Cressida, can you tell us a little about your memories of Oxford High?
Well, I made some wonderful friends, people I’m still very much in touch with now. I had great fun, I played lots of sports. I learned to love nature and I think, gained hugely in confidence. The school, and my family as well, always made me feel I could do almost anything I wanted, if I just applied myself and took it seriously and didn’t take no for an answer.
And I’m so grateful for that, because I know that even nowadays, lots of young women don’t have very much confidence, which really frustrates me. But I was very lucky and I think I also learnt quite a lot of resilience and, I hope, quite a bit of humility.
Along with an interest to learn all the time, which has stood me in good stead.
What tips would you give our GDST girls about managing your career and leadership?

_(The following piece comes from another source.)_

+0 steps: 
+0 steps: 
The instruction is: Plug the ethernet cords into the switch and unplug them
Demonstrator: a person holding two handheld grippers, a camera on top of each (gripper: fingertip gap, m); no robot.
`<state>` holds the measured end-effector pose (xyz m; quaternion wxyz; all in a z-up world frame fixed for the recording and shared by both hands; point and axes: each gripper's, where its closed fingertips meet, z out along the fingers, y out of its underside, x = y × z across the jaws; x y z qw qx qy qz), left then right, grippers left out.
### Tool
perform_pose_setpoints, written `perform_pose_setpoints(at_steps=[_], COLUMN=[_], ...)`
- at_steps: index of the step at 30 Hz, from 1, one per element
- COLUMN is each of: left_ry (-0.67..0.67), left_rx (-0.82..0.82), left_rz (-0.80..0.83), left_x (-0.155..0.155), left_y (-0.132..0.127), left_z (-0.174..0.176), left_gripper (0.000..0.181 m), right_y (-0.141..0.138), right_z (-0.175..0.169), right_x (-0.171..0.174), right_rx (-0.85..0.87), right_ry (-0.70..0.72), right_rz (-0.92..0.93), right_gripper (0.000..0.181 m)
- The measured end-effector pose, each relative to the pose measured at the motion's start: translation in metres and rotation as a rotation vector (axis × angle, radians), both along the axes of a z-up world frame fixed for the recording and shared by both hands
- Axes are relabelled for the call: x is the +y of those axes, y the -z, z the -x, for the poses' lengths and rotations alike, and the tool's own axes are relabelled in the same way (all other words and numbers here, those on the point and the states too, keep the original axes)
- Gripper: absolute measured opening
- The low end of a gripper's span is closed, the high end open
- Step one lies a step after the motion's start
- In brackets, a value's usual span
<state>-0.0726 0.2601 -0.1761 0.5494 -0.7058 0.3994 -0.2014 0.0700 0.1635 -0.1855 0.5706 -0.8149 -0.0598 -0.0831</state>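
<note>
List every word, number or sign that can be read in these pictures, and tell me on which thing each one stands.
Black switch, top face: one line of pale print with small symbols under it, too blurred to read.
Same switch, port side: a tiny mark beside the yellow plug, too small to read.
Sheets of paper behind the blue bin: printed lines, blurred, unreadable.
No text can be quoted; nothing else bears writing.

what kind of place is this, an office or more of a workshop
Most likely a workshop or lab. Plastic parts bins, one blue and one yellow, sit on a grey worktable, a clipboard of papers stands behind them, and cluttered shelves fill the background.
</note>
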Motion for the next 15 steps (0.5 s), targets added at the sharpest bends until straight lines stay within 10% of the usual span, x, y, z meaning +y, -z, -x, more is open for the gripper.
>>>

Well, we’re all different. But I do think it’s worth trying to do something that you really love. I’ve been lucky enough to do that – I’ve loved every moment of my police service. Of course you'll have some harder times, so it’s important to try to build your own personal resilience.
I know that often, people are taught that you have to set out with very clear goals, and know where you want to be in future years. But my working life has been a series of accidents and opportunities and encouragement from other people.
I believe to some extent you get back what you give. If you as a leader look after your people, you’re interested in them as human beings and you are prepared to surround yourself with people who say “No, you’re wrong,” not “Of course you’re right,” which can happen particularly in senior positions, then you can learn to be a better leader all the time.
The last thing I would say is to look at leaders both in the school environment and outside world and see what they do. Every day I try and take something from somebody around me and think “If I could do a bit more of what they do” then I could get better.
So you’re constantly learning and constantly evolving?
Absolutely. For me, having a mentor or somebody who is outside my immediate work environment, who is there to tell me as it is and what they see in me, and to be quite objective about that, has always been very useful. I think that would be useful for people of any age – whether they’re setting out on their working life or they are in their 70s. To have a mentor or coach is really helpful.
That’s a really good tip. And lastly, I’m sure people would like to know something about you out of work. Tell us how you relax.
Well, policing, like a lot of jobs, is quite tough. So I take a lot of my inspiration from what I have seen in other people – the courage, the determination and the compassion.
But I also think in any job, even in a big and busy role where there’s a lot to do, working long hours and doing our very best to protect and support people, you have to be able to relax. You’re a much better leader if you have the energy to think clearly and critically.
So I do spend time in the countryside when I can. I like to exercise a lot, I enjoy myself with my friends, and I am very lucky to be a good sleeper. I find that when I am concentrating on my work, I’m very focused and when I’ve decided it’s time to relax, then I’ll relax very easily.
I always try to make sure I protect a reasonable amount of time off, and I insist that my people do too. I think if you’re grounded, you’re balanced and well supported at home and you know how to enjoy yourself and relax, you’ll be a much better leader.
Well we are very proud that you are a GDST girl. Thank you.
I’m very honoured and very surprised that I’ve become Alumna of the Year. I wish you and the GDST all the very best for the future. It’s a great organisation!